What charters do MOST efficiently is SEGREGATE out the children of high-performing families --educationally-- from the low-performing LeftBehinds. Remember:it is not so much what happens at school but WHAT THE CHILDREN GO HOME TO. Very few children going home to the 1600 Pennsylvania, WDC address will be failing b/c of their home environment & parenting support.



The article doesn't go into

The article doesn't go into very deeply how the film over simplifies the problems. Even the question mark in the headline undermines any countervailing opinion to the film. Whatever.



What about student &

What about student & parental responsibility?
Why can charter schools refuse the special ed students the public schools MUST MAINSTREAM?
Why is it always the fault of the teacher, never the student or parent?
Require charter schools to teach special ed students in the same proportion as the public schools who can not turn anyone away.
Most teachers can identify the students who will be failures before they reach middle school.
Poverty, poor home life, little home support, or mental, emotional or behavioral problems of the STUDENT are the reasons they fail.
Teachers do their best in the face of these challenges to help ALL students LEARN.



Instead of figuring out ways

Instead of figuring out ways to make "public schools" even more authoritarian, corporate-driven, and elitist/racist, real educational reform would be simple and universal. The same solutions for health care would work for k-12 education - "single-payer" or a full-fledged voucher system.
The parameters could be set to achieve whatever social goals are desired. Do we want to spend more money on disadvantaged students? Give them a double voucher. Do we want unionized schools? The vouchers are only good at union schools.
Of course, all existing civil rights laws, ADA, etc. would be fully enforced.
Don't like "corporate chain schools?" They can't use vouchers, then. Use Shankar's AFT model - all school receiving state money must be organized democratically by the teachers, parents, and student. They're all co-ops. Site-based management.
No state monopoly, no union monopolies, no standardized curriculum, etc. They're all "free schools." That's the real idea of a "voucher system." It isn't corporate welfare like most of these "reforms" promoted by Bush/Obama.



There are a great many

There are a great many problems in our schools. Bullying may be chief among them.

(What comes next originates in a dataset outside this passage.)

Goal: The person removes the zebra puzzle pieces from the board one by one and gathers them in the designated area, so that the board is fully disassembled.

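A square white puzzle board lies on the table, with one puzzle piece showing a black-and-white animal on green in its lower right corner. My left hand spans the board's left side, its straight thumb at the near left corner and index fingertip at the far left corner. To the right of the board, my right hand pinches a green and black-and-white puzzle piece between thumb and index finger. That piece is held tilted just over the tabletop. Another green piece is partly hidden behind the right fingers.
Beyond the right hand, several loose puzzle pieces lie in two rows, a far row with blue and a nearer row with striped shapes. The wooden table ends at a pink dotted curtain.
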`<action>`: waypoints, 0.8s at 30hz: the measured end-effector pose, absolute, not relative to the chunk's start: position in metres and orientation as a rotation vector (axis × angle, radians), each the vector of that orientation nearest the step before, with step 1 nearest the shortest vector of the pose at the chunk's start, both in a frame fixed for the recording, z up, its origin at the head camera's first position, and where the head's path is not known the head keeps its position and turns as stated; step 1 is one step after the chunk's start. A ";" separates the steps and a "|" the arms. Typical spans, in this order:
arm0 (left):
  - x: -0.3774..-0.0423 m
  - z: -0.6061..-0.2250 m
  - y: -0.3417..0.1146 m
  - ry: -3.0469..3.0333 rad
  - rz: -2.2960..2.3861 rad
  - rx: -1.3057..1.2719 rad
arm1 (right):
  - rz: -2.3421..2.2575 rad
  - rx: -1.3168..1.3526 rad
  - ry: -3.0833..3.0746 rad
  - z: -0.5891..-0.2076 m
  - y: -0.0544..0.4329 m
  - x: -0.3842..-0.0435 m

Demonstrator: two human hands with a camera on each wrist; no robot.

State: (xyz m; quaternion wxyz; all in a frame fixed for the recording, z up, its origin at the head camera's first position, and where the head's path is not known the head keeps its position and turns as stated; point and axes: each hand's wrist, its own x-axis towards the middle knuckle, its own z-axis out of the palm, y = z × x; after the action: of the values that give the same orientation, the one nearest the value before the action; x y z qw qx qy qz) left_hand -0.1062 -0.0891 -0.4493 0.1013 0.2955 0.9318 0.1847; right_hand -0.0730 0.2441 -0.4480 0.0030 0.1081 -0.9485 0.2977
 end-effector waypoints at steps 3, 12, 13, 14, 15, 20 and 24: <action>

I have seen it done by adults, students, and parents.

First take care of the school environment. Expect proper behavior and accept nothing less from all who enter.

Second is to respect the needs of each kid. ALL children have special needs. Every last one of them.

Third must be reading. Reading is the linchpin. Students can find subject matter that excites them and that is THE key to a life of learning. Reading develops language and writing skills. Reading helps develop cognitive ability.

These three elements cost very cost very little yet are fundamental to success in education. How damned hard is that to understand?